:: ACTIVITY ::
What's wanted here is the full listing below, repeated exactly, with no images in it.

*-*-*

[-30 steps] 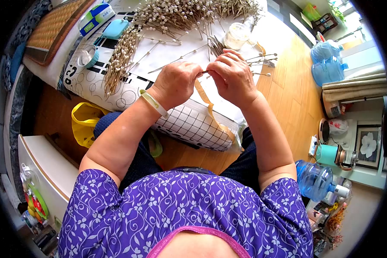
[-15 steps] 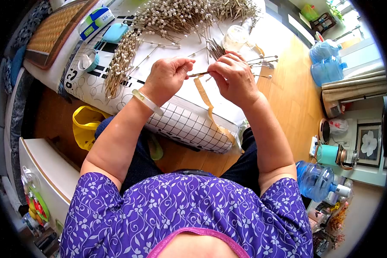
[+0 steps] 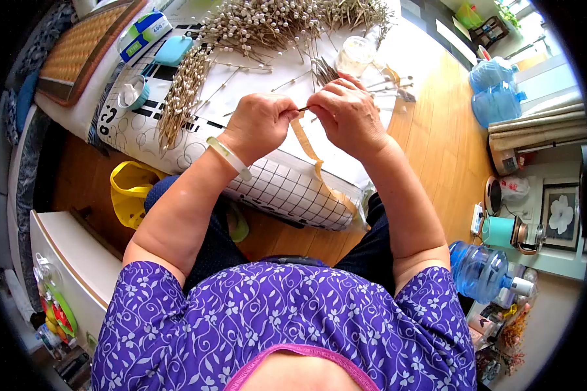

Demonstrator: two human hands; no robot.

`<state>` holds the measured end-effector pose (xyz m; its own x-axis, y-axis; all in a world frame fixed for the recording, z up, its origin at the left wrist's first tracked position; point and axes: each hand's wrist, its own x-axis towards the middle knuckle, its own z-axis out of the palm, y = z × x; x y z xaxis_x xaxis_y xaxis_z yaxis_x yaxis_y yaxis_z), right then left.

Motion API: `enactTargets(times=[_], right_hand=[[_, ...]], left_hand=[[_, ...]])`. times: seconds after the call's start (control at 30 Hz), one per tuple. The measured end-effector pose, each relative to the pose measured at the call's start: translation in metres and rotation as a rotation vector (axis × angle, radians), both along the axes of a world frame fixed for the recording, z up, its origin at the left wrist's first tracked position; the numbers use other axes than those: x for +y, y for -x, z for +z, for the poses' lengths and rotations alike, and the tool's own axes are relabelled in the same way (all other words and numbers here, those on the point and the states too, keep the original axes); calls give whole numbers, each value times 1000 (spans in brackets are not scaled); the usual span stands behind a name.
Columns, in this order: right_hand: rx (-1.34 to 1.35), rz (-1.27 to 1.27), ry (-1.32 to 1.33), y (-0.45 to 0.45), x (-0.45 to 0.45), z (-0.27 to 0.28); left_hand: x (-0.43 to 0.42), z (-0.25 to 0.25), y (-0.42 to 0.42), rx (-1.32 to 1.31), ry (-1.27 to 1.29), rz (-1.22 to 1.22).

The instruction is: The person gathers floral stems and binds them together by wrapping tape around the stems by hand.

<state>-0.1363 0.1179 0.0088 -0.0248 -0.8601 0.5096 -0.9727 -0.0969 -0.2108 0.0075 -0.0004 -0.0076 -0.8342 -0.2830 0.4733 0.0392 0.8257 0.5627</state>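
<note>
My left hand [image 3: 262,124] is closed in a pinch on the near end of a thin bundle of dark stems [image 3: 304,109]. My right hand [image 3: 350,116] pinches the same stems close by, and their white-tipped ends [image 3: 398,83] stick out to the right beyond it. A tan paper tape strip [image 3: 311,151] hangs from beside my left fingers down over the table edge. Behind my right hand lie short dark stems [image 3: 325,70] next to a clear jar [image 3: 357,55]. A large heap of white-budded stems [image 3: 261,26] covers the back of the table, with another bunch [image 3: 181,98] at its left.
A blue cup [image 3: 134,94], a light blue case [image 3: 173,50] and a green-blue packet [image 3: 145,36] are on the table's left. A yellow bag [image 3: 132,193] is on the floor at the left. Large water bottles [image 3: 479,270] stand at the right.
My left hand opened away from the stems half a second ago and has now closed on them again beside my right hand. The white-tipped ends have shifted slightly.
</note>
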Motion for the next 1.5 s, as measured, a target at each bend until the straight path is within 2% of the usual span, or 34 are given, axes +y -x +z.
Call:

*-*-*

:: YOUR SOLUTION ::
[-30 steps] 
[-15 steps] 
[+0 steps] 

Demonstrator: two human hands; no robot.

`<state>` holds the measured end-effector pose (xyz m; its own x-axis, y-axis; all in a world frame fixed for the recording, z up, its origin at the left wrist's first tracked position; point and axes: each hand's wrist, its own x-axis towards the middle knuckle, its own z-axis out of the palm, y = z × x; x y z xaxis_x xaxis_y xaxis_z yaxis_x yaxis_y yaxis_z), right then left.

Motion API: `enactTargets(times=[_], right_hand=[[_, ...]], left_hand=[[_, ...]])`. times: seconds after the call's start (control at 30 Hz), one per tuple. The measured end-effector pose, each relative to the pose measured at the call's start: translation in metres and rotation as a rotation vector (axis × angle, radians), both along the axes of a world frame fixed for the recording, z up, its origin at the left wrist's first tracked position; the numbers use other axes than those: x for +y, y for -x, z for +z, for the poses' lengths and rotations alike, and the tool's own axes are relabelled in the same way (all other words and numbers here, those on the point and the states too, keep the original axes); calls give whole numbers, each value times 1000 (spans in brackets are not scaled); the usual span stands behind a name.
Columns, in this order: right_hand: rx (-1.34 to 1.35), rz (-1.27 to 1.27), ry (-1.32 to 1.33), y (-0.45 to 0.45), x (-0.45 to 0.45), z (-0.27 to 0.28); left_hand: x (-0.43 to 0.42), z (-0.25 to 0.25), y (-0.42 to 0.42), rx (-1.32 to 1.31), ry (-1.27 to 1.29), rz (-1.22 to 1.22).

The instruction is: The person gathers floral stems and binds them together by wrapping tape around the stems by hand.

<state>-0.1363 0.1179 0.0088 -0.0248 -0.8601 0.5096 -0.9727 -0.0969 -0.2108 0.0075 -0.0004 -0.0076 -0.8342 -0.2830 0.4733 0.0392 0.8257 0.5627</state>
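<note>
My left hand [image 3: 262,124] is closed in a pinch on the near end of a thin bundle of dark stems [image 3: 304,109]. My right hand [image 3: 350,116] pinches the same stems close by, and their white-tipped ends [image 3: 398,83] stick out to the right beyond it. A tan paper tape strip [image 3: 311,151] hangs from beside my left fingers down over the table edge. Behind my right hand lie short dark stems [image 3: 325,70] next to a clear jar [image 3: 357,55]. A large heap of white-budded stems [image 3: 261,26] covers the back of the table, with another bunch [image 3: 181,98] at its left.
A blue cup [image 3: 134,94], a light blue case [image 3: 173,50] and a green-blue packet [image 3: 145,36] are on the table's left. A yellow bag [image 3: 132,193] is on the floor at the left. Large water bottles [image 3: 479,270] stand at the right.
My left hand opened away from the stems half a second ago and has now closed on them again beside my right hand. The white-tipped ends have shifted slightly.
</note>
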Motion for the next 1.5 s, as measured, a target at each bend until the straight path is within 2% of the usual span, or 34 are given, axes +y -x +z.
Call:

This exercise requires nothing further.